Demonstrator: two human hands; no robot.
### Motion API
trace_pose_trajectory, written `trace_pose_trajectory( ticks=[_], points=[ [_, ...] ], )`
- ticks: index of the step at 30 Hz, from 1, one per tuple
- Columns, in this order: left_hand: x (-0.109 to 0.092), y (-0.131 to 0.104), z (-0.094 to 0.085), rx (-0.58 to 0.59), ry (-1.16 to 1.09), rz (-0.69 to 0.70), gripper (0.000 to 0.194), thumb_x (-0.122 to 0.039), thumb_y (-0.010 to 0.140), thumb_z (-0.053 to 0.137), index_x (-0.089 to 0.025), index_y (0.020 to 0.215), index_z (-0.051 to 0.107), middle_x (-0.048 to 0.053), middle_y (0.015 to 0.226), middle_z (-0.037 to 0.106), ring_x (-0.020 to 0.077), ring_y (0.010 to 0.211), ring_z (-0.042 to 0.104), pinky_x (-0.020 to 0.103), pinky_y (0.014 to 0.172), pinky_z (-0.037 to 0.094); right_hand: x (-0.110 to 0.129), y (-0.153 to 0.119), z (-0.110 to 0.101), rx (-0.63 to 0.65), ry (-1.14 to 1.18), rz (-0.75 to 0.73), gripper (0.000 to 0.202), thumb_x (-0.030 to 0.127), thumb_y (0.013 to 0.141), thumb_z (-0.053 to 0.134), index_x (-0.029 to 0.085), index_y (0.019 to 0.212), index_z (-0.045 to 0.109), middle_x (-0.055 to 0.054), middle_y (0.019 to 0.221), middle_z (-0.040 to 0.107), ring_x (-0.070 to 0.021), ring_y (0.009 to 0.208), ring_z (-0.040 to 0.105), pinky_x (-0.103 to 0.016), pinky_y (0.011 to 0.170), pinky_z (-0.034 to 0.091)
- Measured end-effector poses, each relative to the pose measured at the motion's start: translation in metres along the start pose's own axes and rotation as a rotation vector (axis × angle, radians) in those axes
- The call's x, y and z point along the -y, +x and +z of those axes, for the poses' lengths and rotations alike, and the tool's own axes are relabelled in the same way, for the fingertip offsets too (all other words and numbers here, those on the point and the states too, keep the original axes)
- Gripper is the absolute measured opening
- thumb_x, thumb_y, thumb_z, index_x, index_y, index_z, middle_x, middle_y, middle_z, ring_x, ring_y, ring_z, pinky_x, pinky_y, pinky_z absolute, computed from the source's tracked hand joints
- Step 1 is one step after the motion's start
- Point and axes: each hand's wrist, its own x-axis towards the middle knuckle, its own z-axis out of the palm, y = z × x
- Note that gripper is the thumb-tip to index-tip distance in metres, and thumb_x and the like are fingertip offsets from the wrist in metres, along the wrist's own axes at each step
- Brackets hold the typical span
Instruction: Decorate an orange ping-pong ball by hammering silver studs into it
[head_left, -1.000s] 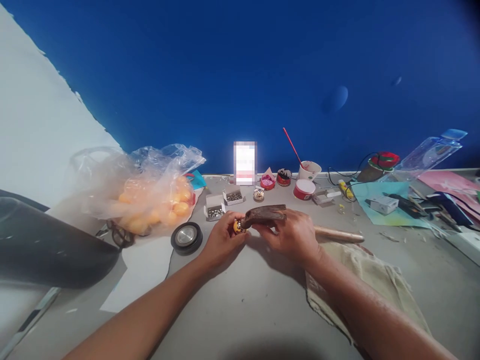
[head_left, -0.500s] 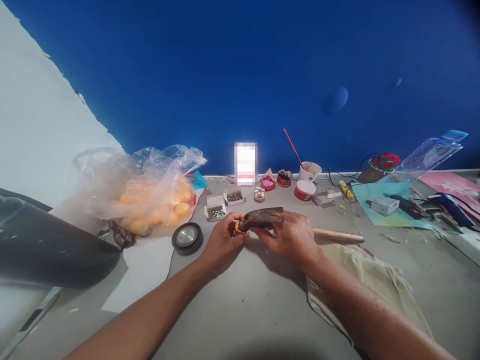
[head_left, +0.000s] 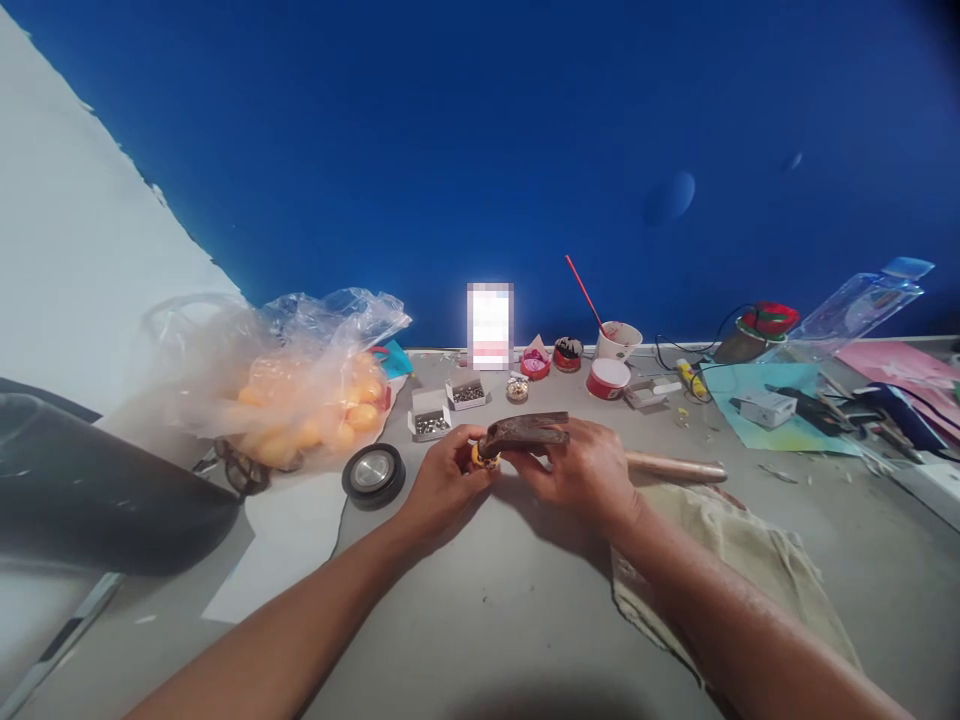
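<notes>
My right hand (head_left: 589, 470) is closed around a claw hammer (head_left: 529, 430) close to its dark, worn metal head. The wooden handle (head_left: 679, 466) sticks out to the right behind that hand. Between the fingers of my left hand (head_left: 446, 475) is a small yellow round object (head_left: 486, 457), and the hammer's striking end touches or nearly touches it. The fingers cover most of this object, so its kind is unclear. Left of my left hand lies a black disc with a silver centre (head_left: 373, 474). Two small open boxes of metal bits (head_left: 431, 420) stand just beyond.
A clear plastic bag (head_left: 330, 310) with yellow-orange balls (head_left: 360, 405) lies at left, near a dark grey cylinder (head_left: 97, 485). At the back are a paper cup (head_left: 619, 342) and a red tub (head_left: 608, 378). A beige cloth (head_left: 720, 560) lies under my right forearm.
The yellow object shows slightly more beneath the hammer head, which has tilted a little. Both hands keep nearly the same place and grip.
</notes>
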Motion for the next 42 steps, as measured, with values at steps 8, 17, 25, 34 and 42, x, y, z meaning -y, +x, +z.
trace_pose_trajectory(
  ticks=[8, 17, 25, 34, 42],
  points=[
    [-0.0006, 0.0017, -0.0005, 0.029, -0.027, -0.008, 0.037, -0.026, 0.074, 0.082, -0.016, 0.109, 0.072, 0.003, 0.089, 0.071, 0.0165, 0.077, 0.059, 0.028, 0.070, 0.043, 0.0005, 0.0022, -0.0018, 0.024, 0.002, 0.030, 0.025, 0.046, 0.091, 0.068, 0.024, 0.086, 0.080, -0.002, 0.069, 0.076, -0.0167, 0.061, 0.064, -0.030, 0.059, 0.034],
    [0.0007, 0.0019, -0.0007, 0.004, -0.003, -0.003, 0.038, -0.025, 0.075, 0.081, -0.018, 0.112, 0.073, -0.001, 0.080, 0.065, 0.0135, 0.070, 0.053, 0.026, 0.065, 0.039, -0.0026, 0.0024, -0.0027, -0.006, -0.039, 0.020, 0.030, 0.049, 0.091, 0.068, 0.023, 0.084, 0.080, -0.003, 0.068, 0.075, -0.0174, 0.059, 0.065, -0.030, 0.059, 0.034],
    [-0.0018, 0.0019, 0.0022, -0.016, -0.033, -0.016, 0.041, -0.022, 0.074, 0.080, -0.018, 0.114, 0.072, 0.001, 0.085, 0.069, 0.0125, 0.070, 0.053, 0.025, 0.063, 0.039, -0.0049, 0.0033, -0.0046, 0.020, -0.029, 0.007, 0.026, 0.046, 0.091, 0.069, 0.023, 0.089, 0.081, -0.003, 0.071, 0.076, -0.0171, 0.059, 0.064, -0.030, 0.059, 0.033],
    [-0.0016, 0.0032, -0.0002, -0.007, 0.021, -0.027, 0.046, -0.024, 0.073, 0.080, -0.018, 0.118, 0.070, 0.001, 0.084, 0.070, 0.0133, 0.071, 0.056, 0.026, 0.065, 0.042, -0.0044, 0.0023, -0.0032, 0.000, -0.037, -0.006, 0.027, 0.048, 0.090, 0.069, 0.023, 0.088, 0.081, -0.002, 0.070, 0.076, -0.0173, 0.059, 0.064, -0.031, 0.058, 0.032],
    [0.0016, 0.0056, 0.0000, -0.029, -0.046, -0.082, 0.056, -0.029, 0.073, 0.083, -0.017, 0.122, 0.059, 0.001, 0.087, 0.070, 0.0141, 0.075, 0.061, 0.027, 0.070, 0.048, -0.0032, 0.0028, -0.0047, 0.052, -0.020, 0.028, 0.028, 0.048, 0.092, 0.067, 0.024, 0.092, 0.082, -0.002, 0.073, 0.077, -0.0168, 0.063, 0.064, -0.030, 0.059, 0.033]
  ],
)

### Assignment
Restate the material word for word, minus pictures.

### Solved problem
Demonstrator: two human hands; no robot.
### Motion API
trace_pose_trajectory, written `trace_pose_trajectory( ticks=[_], points=[ [_, ...] ], )`
- ticks: index of the step at 30 Hz, from 1, one per tuple
- Columns, in this order: left_hand: x (-0.109 to 0.092), y (-0.131 to 0.104), z (-0.094 to 0.085), rx (-0.58 to 0.59), ry (-1.16 to 1.09), rz (-0.69 to 0.70), gripper (0.000 to 0.194), thumb_x (-0.122 to 0.039), thumb_y (-0.010 to 0.140), thumb_z (-0.053 to 0.137), index_x (-0.089 to 0.025), index_y (0.020 to 0.215), index_z (-0.051 to 0.107), middle_x (-0.048 to 0.053), middle_y (0.015 to 0.226), middle_z (-0.037 to 0.106), ring_x (-0.020 to 0.077), ring_y (0.010 to 0.211), ring_z (-0.042 to 0.104), pinky_x (-0.020 to 0.103), pinky_y (0.014 to 0.172), pinky_z (-0.037 to 0.094); right_hand: x (-0.110 to 0.129), y (-0.153 to 0.119), z (-0.110 to 0.101), rx (-0.63 to 0.65), ry (-1.14 to 1.18), rz (-0.75 to 0.73), gripper (0.000 to 0.202), thumb_x (-0.030 to 0.127), thumb_y (0.013 to 0.141), thumb_z (-0.053 to 0.134), index_x (-0.029 to 0.085), index_y (0.019 to 0.212), index_z (-0.045 to 0.109), middle_x (-0.055 to 0.054), middle_y (0.019 to 0.221), middle_z (-0.040 to 0.107), ring_x (-0.070 to 0.021), ring_y (0.009 to 0.208), ring_z (-0.040 to 0.105), pinky_x (-0.103 to 0.016), pinky_y (0.011 to 0.170), pinky_z (-0.034 to 0.091)
- Measured end-effector poses, each relative to the pose measured at the motion's start: translation in metres along the start pose's own axes and rotation as a rotation vector (axis × angle, radians) in those axes
- The call's x, y and z point along the -y, +x and +z of those axes, for the poses' lengths and rotations alike, and the tool's own axes are relabelled in the same way, for the fingertip offsets too (all other words and numbers here, those on the point and the states too, keep the original axes)
- Gripper is the absolute measured opening
- thumb_x, thumb_y, thumb_z, index_x, index_y, index_z, middle_x, middle_y, middle_z, ring_x, ring_y, ring_z, pinky_x, pinky_y, pinky_z absolute, computed from the source's tracked hand joints
- Step 1 is one step after the motion's start
- Point and axes: each hand's wrist, its own x-axis towards the middle knuckle, its own z-axis out of the palm, y = z × x
- Note that gripper is the thumb-tip to index-tip distance in metres, and thumb_x and the like are fingertip offsets from the wrist in metres, along the wrist's own axes at each step
- Brackets hold the typical span
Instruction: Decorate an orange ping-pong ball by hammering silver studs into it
[head_left, -1.000s] 
[head_left, -0.500s] 
[head_left, +0.000s] 
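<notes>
My right hand (head_left: 589, 470) is closed around a claw hammer (head_left: 529, 430) close to its dark, worn metal head. The wooden handle (head_left: 679, 466) sticks out to the right behind that hand. Between the fingers of my left hand (head_left: 446, 475) is a small yellow round object (head_left: 486, 457), and the hammer's striking end touches or nearly touches it. The fingers cover most of this object, so its kind is unclear. Left of my left hand lies a black disc with a silver centre (head_left: 373, 474). Two small open boxes of metal bits (head_left: 431, 420) stand just beyond.
A clear plastic bag (head_left: 330, 310) with yellow-orange balls (head_left: 360, 405) lies at left, near a dark grey cylinder (head_left: 97, 485). At the back are a paper cup (head_left: 619, 342) and a red tub (head_left: 608, 378). A beige cloth (head_left: 720, 560) lies under my right forearm.
The yellow object shows slightly more beneath the hammer head, which has tilted a little. Both hands keep nearly the same place and grip.
</notes>
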Motion for the next 42 steps, as measured, with values at steps 8, 17, 25, 34 and 42, x, y, z meaning -y, +x, +z.
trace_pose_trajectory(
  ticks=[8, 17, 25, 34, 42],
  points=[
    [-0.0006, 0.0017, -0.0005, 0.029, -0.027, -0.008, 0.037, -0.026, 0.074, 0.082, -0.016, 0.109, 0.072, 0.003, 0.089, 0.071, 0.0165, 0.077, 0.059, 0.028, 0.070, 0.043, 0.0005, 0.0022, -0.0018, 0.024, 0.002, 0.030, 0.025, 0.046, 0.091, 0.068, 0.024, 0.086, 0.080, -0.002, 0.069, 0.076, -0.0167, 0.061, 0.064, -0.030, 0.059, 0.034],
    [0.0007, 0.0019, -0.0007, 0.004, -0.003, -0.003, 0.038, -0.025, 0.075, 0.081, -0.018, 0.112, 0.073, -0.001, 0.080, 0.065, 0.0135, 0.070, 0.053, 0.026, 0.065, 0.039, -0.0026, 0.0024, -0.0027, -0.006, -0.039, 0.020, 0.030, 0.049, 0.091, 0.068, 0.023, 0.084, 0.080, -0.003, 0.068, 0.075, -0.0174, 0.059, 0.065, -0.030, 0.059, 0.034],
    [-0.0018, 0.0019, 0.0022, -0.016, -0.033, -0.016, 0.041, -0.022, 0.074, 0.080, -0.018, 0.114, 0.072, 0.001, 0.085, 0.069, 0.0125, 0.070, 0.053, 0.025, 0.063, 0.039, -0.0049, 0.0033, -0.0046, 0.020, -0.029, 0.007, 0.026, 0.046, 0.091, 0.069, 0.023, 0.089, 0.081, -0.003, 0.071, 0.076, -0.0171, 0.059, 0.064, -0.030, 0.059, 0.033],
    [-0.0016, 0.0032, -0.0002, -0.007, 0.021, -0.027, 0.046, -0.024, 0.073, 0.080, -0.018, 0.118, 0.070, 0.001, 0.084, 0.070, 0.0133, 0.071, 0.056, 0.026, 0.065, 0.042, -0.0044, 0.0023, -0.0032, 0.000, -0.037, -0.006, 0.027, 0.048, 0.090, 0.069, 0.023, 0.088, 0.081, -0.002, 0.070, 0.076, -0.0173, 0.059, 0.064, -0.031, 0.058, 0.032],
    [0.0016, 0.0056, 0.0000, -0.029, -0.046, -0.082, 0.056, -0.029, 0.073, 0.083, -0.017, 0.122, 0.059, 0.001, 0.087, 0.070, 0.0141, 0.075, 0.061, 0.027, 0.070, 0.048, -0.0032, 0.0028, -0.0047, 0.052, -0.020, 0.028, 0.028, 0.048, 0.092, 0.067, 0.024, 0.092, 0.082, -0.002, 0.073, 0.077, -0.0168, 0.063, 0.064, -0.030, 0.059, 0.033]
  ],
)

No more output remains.